Assignment - Return each line of the entries that holds the string "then".

Data extract -
= Beginning of Section =

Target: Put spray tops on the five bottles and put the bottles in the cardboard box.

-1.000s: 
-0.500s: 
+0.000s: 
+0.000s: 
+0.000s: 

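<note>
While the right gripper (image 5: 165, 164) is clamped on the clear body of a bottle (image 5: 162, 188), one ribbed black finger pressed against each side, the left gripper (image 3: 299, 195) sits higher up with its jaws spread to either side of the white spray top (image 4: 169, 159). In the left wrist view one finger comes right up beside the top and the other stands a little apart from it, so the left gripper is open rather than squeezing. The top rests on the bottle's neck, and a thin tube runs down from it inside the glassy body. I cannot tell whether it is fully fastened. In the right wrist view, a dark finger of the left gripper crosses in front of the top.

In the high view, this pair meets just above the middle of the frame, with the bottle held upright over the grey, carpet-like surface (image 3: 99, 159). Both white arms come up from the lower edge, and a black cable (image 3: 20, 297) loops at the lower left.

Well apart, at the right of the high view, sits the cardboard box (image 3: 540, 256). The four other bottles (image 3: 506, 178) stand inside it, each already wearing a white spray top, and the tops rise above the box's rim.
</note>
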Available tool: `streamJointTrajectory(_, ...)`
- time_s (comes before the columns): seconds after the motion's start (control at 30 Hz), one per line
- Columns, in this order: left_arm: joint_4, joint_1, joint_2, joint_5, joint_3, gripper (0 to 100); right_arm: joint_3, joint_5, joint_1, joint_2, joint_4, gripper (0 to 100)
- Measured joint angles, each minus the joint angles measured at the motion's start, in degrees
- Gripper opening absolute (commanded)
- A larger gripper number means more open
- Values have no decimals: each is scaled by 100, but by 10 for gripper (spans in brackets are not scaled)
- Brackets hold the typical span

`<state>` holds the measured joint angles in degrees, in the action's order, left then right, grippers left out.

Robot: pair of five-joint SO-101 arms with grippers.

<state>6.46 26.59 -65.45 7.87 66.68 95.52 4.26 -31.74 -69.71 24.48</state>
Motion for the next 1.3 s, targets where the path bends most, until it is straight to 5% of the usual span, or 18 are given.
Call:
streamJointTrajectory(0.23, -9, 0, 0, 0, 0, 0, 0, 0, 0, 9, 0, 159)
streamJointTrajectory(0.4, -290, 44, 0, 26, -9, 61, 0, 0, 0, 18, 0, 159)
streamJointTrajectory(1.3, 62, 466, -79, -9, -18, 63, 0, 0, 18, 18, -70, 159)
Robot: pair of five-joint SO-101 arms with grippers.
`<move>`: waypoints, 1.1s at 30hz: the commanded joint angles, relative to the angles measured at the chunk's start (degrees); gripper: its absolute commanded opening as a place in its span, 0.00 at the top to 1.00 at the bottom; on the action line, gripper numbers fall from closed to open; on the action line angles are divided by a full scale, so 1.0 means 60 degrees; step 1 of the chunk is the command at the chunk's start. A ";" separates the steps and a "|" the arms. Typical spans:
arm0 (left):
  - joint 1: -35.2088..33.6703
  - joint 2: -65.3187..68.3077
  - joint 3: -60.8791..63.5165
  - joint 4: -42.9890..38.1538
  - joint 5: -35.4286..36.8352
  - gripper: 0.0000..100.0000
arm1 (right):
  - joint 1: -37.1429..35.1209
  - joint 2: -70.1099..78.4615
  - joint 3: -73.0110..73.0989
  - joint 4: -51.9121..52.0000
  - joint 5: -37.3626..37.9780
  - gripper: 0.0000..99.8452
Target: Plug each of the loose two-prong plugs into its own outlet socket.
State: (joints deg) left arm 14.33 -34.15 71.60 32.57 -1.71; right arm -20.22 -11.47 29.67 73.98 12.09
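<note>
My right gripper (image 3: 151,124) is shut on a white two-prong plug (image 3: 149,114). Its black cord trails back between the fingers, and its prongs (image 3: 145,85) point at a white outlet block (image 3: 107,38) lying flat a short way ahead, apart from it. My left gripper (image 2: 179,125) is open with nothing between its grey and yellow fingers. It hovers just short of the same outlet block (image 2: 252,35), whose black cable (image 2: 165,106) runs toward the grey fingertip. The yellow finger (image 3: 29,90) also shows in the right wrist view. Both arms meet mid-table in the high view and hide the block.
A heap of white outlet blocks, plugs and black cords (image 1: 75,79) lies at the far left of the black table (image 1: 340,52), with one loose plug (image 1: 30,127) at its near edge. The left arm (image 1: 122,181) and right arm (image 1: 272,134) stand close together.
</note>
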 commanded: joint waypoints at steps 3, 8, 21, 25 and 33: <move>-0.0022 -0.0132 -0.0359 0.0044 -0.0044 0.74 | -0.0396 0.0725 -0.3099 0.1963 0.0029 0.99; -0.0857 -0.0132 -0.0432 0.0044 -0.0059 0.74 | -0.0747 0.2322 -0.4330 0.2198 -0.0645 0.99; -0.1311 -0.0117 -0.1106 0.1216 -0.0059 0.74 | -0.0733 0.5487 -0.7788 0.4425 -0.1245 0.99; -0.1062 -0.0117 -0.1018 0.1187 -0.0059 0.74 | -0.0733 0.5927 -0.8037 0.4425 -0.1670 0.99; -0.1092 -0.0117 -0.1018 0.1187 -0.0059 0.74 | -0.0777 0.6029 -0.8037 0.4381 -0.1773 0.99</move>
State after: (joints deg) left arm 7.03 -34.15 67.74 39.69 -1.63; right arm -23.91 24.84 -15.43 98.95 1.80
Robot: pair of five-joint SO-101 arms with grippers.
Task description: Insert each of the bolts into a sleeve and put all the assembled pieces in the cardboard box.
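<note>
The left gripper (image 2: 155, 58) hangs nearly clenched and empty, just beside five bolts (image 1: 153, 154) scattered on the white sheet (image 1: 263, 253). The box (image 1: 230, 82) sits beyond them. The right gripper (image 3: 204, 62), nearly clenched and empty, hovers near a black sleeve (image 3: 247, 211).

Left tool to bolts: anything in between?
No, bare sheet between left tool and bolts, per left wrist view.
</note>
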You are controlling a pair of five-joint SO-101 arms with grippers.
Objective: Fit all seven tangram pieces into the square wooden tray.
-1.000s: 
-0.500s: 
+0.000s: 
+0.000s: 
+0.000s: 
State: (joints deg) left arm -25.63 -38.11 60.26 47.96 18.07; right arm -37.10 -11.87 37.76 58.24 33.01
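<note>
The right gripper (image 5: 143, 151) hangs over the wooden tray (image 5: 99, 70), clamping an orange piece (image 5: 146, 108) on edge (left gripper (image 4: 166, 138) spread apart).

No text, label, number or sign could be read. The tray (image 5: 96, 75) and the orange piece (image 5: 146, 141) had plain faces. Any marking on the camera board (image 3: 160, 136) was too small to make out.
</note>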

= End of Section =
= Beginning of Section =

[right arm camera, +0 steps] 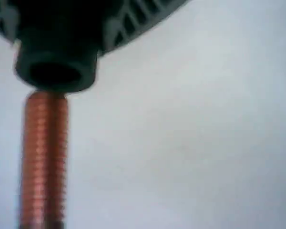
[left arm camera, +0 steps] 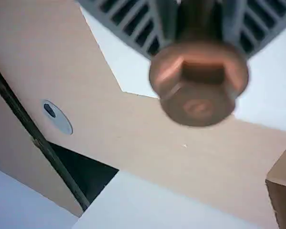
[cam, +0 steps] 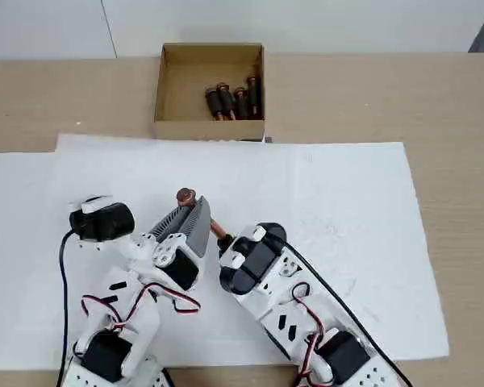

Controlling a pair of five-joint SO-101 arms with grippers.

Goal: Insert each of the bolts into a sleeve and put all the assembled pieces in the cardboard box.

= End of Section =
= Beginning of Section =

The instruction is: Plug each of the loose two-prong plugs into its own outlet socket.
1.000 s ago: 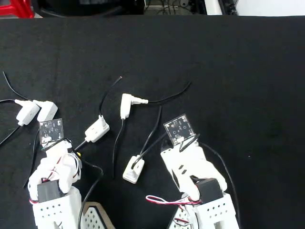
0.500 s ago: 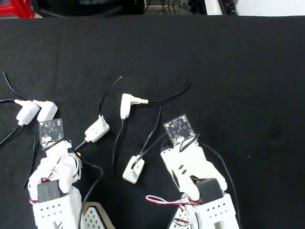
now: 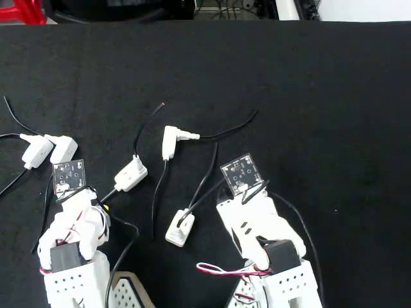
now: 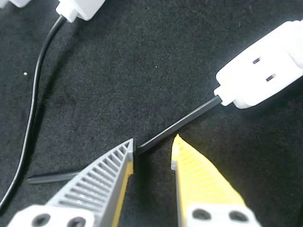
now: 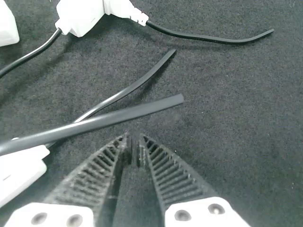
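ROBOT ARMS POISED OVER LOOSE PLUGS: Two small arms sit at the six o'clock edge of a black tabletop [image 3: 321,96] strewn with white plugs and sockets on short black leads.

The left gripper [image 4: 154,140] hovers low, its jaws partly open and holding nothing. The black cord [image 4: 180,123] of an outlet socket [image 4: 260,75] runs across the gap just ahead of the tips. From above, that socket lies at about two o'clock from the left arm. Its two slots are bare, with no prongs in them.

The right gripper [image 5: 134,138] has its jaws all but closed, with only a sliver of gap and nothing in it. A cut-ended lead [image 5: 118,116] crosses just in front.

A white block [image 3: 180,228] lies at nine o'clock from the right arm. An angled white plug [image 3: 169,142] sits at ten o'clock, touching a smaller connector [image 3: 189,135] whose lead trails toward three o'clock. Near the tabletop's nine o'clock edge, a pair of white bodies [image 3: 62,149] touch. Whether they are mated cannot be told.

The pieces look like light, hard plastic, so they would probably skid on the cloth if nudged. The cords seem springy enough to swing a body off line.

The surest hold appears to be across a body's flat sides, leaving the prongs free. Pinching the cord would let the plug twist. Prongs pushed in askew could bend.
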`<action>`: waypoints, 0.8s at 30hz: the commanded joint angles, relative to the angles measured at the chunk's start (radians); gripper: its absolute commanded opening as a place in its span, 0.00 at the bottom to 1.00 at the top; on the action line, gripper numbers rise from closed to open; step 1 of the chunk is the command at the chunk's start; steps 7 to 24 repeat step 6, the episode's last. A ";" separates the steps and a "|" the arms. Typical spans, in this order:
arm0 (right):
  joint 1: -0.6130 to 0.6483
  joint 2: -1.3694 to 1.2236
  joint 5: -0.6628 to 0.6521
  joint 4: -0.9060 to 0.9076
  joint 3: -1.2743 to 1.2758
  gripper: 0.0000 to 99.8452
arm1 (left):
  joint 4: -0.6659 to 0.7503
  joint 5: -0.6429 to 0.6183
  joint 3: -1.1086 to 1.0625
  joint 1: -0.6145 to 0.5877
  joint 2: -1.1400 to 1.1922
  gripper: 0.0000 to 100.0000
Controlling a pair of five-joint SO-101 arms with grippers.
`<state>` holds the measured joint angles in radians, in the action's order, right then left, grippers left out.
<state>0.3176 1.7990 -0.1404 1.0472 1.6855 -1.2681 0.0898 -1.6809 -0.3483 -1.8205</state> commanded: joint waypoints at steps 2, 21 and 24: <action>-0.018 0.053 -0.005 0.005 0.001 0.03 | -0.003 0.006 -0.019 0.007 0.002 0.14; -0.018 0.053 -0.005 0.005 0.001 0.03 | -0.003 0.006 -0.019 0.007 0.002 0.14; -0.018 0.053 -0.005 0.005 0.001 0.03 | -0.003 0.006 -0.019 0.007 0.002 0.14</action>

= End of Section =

The answer -
`<state>` holds the measured joint angles in degrees, in the action's order, left then right, grippers left out.
`<state>` holds the measured joint angles in radians, in the action's order, right then left, grippers left out.

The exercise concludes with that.